Alumnus is new US surgeon general
The US Senate confirmed Vivek Murthy ’03MBA, ’03MD, to the post of US surgeon general in December. Murthy earned an MBA and an MD from Yale through the university’s joint program.
Murthy, a professor at Harvard University, has also founded and led a number of organizations, including Visions Worldwide, which developed HIV/AIDS education programs in India and the US; Swasthya Community Health Partnership, which trained rural women in India to provide health education and health care; TrialNetworks, a company that developed an online platform for coordinating clinical trials; and Doctors for America, which works to improve access to health care. Murthy received his undergraduate degree in biochemistry from Harvard University, and completed his residency in internal medicine at Brigham and Women’s Hospital, where he remains an attending physician.

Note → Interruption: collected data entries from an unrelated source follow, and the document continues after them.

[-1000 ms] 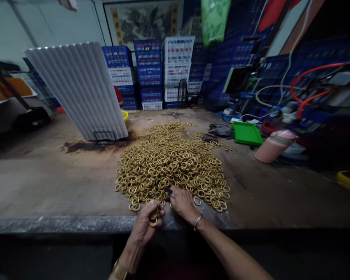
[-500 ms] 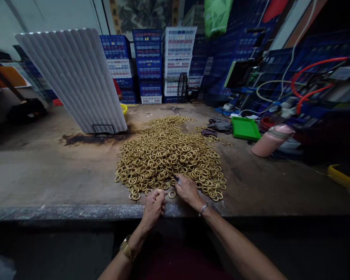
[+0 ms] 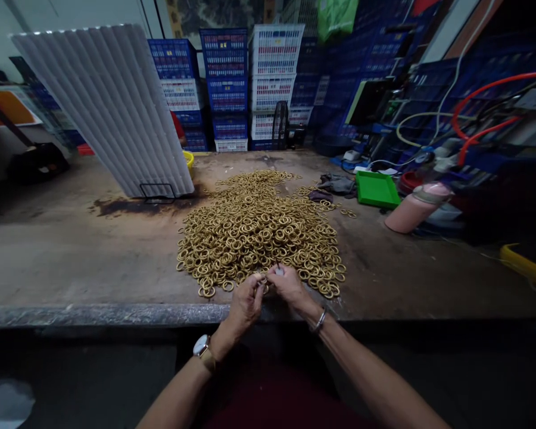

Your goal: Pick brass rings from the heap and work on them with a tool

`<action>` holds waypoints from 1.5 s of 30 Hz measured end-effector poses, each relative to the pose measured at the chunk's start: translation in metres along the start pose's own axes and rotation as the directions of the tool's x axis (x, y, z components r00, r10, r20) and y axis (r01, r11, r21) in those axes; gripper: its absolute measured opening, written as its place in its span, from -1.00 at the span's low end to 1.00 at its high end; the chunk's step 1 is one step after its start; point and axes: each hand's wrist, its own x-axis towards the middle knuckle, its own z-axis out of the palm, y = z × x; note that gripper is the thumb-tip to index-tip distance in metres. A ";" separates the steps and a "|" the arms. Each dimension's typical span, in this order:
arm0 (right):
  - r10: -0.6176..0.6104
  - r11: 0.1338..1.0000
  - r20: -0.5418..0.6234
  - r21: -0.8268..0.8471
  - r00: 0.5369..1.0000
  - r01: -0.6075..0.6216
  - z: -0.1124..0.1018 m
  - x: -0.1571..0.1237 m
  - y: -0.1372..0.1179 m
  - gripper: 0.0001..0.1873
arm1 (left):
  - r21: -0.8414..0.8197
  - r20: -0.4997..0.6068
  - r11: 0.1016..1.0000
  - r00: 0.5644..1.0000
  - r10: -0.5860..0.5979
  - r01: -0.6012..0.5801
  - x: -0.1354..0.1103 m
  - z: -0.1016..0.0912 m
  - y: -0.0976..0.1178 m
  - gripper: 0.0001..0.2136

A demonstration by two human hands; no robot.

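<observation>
A broad heap of brass-coloured rings lies on the worktable in front of me. At its near edge my left hand is closed, thumb and fingers pinching a brass ring that is partly hidden by the fingertips. My right hand is closed on a small slim tool with a pale part and a dark end; its exact kind is too small to make out. The fingertips of both hands nearly meet at the ring.
A ribbed pale panel leans in a wire stand on the left. Stacked crates stand behind the table. To the right are dark cloths, a green tray, a pink cylinder and red hoses.
My left hand has risen and moved right, bringing its fingertips up to my right hand. The loose ring that lay between the hands no longer shows on the table there. The view has tilted slightly.
</observation>
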 end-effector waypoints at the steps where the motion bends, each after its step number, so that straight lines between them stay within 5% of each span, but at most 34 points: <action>1: 0.024 0.999 0.008 0.032 1.000 -0.024 0.001 -0.002 -0.002 -0.91 | 0.028 0.005 0.999 1.000 0.019 -0.019 0.000 0.000 0.000 -0.84; 4: 0.075 0.993 0.068 0.089 0.995 -0.080 0.004 -0.005 -0.007 -0.85 | 0.078 -0.021 0.997 0.999 0.031 -0.029 0.000 0.000 0.003 -0.95; 11: 0.052 0.994 0.222 0.081 0.974 -0.072 0.005 -0.008 -0.010 -0.72 | -0.181 0.058 0.936 0.953 -0.297 0.302 -0.003 -0.003 0.008 -0.72; 25: 0.000 0.997 0.193 0.070 0.981 -0.014 0.006 -0.009 -0.015 -0.78 | -0.292 0.139 0.888 0.934 -0.329 0.356 -0.012 -0.006 0.015 -0.68; 30: -0.051 0.994 0.124 -0.090 0.991 0.063 0.004 -0.008 -0.012 -0.83 | -0.314 0.127 0.877 0.931 -0.341 0.364 -0.014 -0.006 0.019 -0.67; 37: -0.325 0.720 0.313 -0.530 0.892 0.448 0.003 -0.019 -0.008 -0.84 | -0.258 0.056 0.910 0.946 -0.321 0.324 -0.012 -0.007 0.016 -0.67; 45: -0.256 0.566 0.406 -0.673 0.877 0.477 0.001 -0.019 -0.004 -0.83 | -0.143 0.052 0.951 0.962 -0.268 0.273 -0.017 -0.010 0.012 -0.71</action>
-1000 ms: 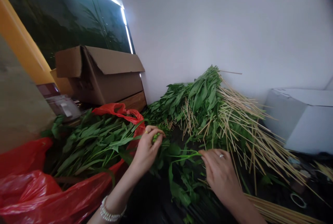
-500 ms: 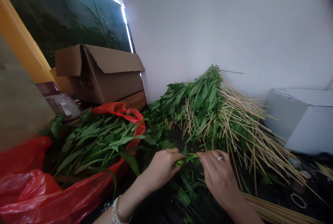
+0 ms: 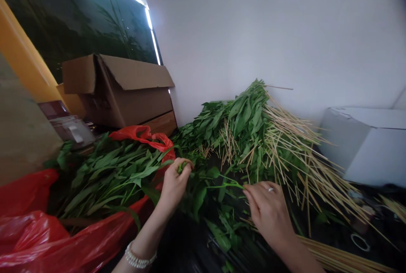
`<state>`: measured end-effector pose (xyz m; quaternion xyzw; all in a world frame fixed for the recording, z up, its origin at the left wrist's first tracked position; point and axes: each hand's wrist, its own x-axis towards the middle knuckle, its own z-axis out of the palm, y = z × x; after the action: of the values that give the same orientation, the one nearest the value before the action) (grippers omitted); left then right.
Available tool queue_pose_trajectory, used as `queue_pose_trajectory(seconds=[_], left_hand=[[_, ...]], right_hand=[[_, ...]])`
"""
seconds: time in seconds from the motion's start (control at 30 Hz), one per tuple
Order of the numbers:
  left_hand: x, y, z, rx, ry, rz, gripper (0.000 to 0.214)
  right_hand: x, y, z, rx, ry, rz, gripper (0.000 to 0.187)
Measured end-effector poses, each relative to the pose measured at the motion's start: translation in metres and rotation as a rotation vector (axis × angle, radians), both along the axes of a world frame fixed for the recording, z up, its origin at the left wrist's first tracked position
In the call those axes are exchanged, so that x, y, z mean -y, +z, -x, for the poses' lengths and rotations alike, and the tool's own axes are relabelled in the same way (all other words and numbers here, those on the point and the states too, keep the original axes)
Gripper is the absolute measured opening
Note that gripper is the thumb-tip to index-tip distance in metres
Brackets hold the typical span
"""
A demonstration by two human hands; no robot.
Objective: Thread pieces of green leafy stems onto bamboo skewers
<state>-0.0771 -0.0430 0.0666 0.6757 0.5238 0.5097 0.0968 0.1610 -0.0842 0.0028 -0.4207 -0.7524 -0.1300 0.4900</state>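
My left hand (image 3: pixel 174 185), with a bead bracelet on the wrist, is closed in a pinch on a leafy green sprig (image 3: pixel 203 182) at the edge of the red bag. My right hand (image 3: pixel 268 211), wearing a ring, pinches the thin stem end of the same sprig, which stretches between the two hands. Loose green leaves (image 3: pixel 223 226) lie on the dark surface below them. Just behind stands a big heap of greens threaded on bamboo skewers (image 3: pixel 269 137).
A red plastic bag (image 3: pixel 63 239) full of loose greens (image 3: pixel 108 176) lies at left. An open cardboard box (image 3: pixel 123 91) stands behind it. A white box (image 3: pixel 371 146) sits at right. Bare bamboo skewers (image 3: pixel 336 258) lie at bottom right, near a small ring (image 3: pixel 360 242).
My left hand has pulled back to the left toward the red bag, drawing the sprig out from my right hand. The right hand has hardly moved.
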Motion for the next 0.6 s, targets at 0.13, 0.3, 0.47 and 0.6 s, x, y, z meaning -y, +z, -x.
queue_pose_trajectory(seconds=[0.13,0.3,0.47,0.6], left_hand=[[0.013,0.011,-0.010,-0.189,-0.111,0.012,0.020],[0.025,-0.004,-0.038,-0.637,-0.155,-0.011,0.013],[0.022,-0.024,-0.044,-0.905,-0.176,-0.143,0.011],[0.018,-0.030,-0.042,-0.987,-0.192,-0.236,0.011]], right_hand=[[-0.001,-0.002,0.002,0.057,-0.026,-0.005,0.015],[0.002,-0.003,0.006,0.110,-0.042,-0.029,0.018],[0.004,-0.002,0.007,0.122,-0.025,-0.024,0.018],[0.005,0.000,0.008,0.104,-0.013,0.012,0.019]])
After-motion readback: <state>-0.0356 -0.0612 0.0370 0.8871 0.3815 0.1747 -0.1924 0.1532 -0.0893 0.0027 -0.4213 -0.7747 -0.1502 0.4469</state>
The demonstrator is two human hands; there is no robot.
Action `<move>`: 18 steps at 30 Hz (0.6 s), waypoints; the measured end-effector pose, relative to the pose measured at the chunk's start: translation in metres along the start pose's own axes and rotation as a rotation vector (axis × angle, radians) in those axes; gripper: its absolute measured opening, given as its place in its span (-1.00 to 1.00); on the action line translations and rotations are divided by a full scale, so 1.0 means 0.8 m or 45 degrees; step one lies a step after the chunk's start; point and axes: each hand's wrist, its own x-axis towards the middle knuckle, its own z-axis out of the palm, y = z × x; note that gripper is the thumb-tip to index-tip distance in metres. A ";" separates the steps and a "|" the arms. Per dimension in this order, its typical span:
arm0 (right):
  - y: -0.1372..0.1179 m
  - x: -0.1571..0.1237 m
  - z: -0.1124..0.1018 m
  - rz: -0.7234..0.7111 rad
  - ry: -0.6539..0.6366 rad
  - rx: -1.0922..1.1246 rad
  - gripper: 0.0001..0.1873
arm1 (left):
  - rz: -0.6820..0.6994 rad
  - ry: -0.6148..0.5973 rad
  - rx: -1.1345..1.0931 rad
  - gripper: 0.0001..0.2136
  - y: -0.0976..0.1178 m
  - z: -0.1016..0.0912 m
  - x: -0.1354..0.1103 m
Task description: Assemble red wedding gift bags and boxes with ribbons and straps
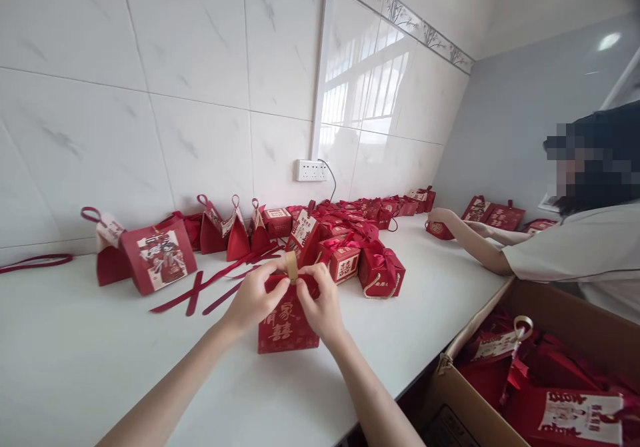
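The red box [289,332] is in the middle of the white table [85,373], right in front of the person. Its bottom looks like it sits on the table, so the hands probably don't have to carry its weight. The left hand [260,295] pinches one side of the top, and the right hand [320,300] pinches the other. Both thumbs meet by the gold loop [291,265], which stands up from the top edge. Pinching from two sides likely keeps the top pressed together and the loop straight (fingers hide just how the loop goes in).

Behind the left hand, loose ribbons [195,291] lie flat, maybe to be easy to grab. Pointy boxes [237,239] stand near the wall with their loops up, which seems to leave the front of the table for working. Bow boxes [383,270] crowd together behind the right hand, perhaps to save room.

Farther right, another person [565,253] has their hands by a small red box [440,230]. A big cardboard box [480,403] is beside the table, with more red packs [530,407] inside, close to both people.
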 end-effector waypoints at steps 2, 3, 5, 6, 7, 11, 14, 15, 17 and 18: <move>-0.001 0.000 0.000 0.020 -0.003 0.022 -0.90 | 0.001 0.001 0.028 -0.83 0.001 -0.001 0.000; -0.002 0.000 0.000 0.029 -0.010 0.037 -0.89 | 0.001 -0.001 0.042 -0.83 0.001 -0.002 0.000; -0.004 0.001 -0.001 0.033 -0.026 0.068 -0.88 | -0.011 -0.005 0.074 -0.82 0.000 -0.004 0.000; -0.005 0.001 -0.001 0.031 -0.034 0.085 -0.88 | -0.022 -0.001 0.093 -0.81 -0.001 -0.005 0.000; -0.005 0.001 -0.002 0.027 -0.041 0.104 -0.87 | -0.036 0.000 0.111 -0.80 -0.001 -0.006 0.000; -0.008 0.000 -0.003 0.042 -0.065 0.160 -0.82 | -0.089 0.016 0.133 -0.78 -0.001 -0.005 -0.002; -0.009 -0.001 -0.005 0.060 -0.104 0.182 -0.78 | -0.162 0.092 0.099 -0.78 0.001 -0.003 -0.003; -0.009 -0.002 -0.005 0.064 -0.119 0.189 -0.76 | -0.188 0.107 0.100 -0.77 0.001 -0.003 -0.004; -0.010 -0.003 -0.007 0.078 -0.145 0.201 -0.74 | -0.229 0.089 0.128 -0.76 -0.003 -0.005 -0.006; -0.010 -0.003 -0.007 0.086 -0.152 0.206 -0.74 | -0.241 0.072 0.150 -0.76 -0.006 -0.006 -0.006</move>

New online Global Network courses
Three “small network online courses” will be available for students at member schools in the Global Network for Advanced Management this semester, including two new offerings. Handling Disruption will provide sociopolitical contexts for leaders working in humanitarian crises; and International Management and Organizational Structures will analyze how strategic decision-making is used in the global expansion process of businesses. A return offering is Natural Capital: Risks and Opportunities in Global Resource Systems, first taught in 2014, which examines the environmental, economic, and social impact of businesses’ natural resource usage, and analyzes the risks, choices, and liabilities companies may face while using those resources. These courses, open only to students from Global Network schools, use web-based technology to connect students across the world for class sessions and team-based project work.
Yale CEO Summit honors Alcoa CEO
>Klaus Kleinfeld, chairman and CEO of Alcoa, was honored with the Legend in Leadership Award during the Yale CEO Summit, held at the Waldorf Astoria in New York City last December. The summit, led by SOM professor Jeffrey Sonnenfeld, brought together business leaders, current and former government officials, academics, and other thought leaders. The summit’s theme was “The Global CEO and Local Sensitivities: Leading at Once as Diplomat, Patriot, Entrepreneur, Financier, and Industrialist.” Sessions dealt with the CEO voice and when to use it in global events, the role and types of activist investors, disrupting existing industries, and reinventing established enterprises. This summit looked at the business climate in the US, Europe, China, and elsewhere, and examined trends in industries including telecom, entertainment, technology, health care, retail, and more.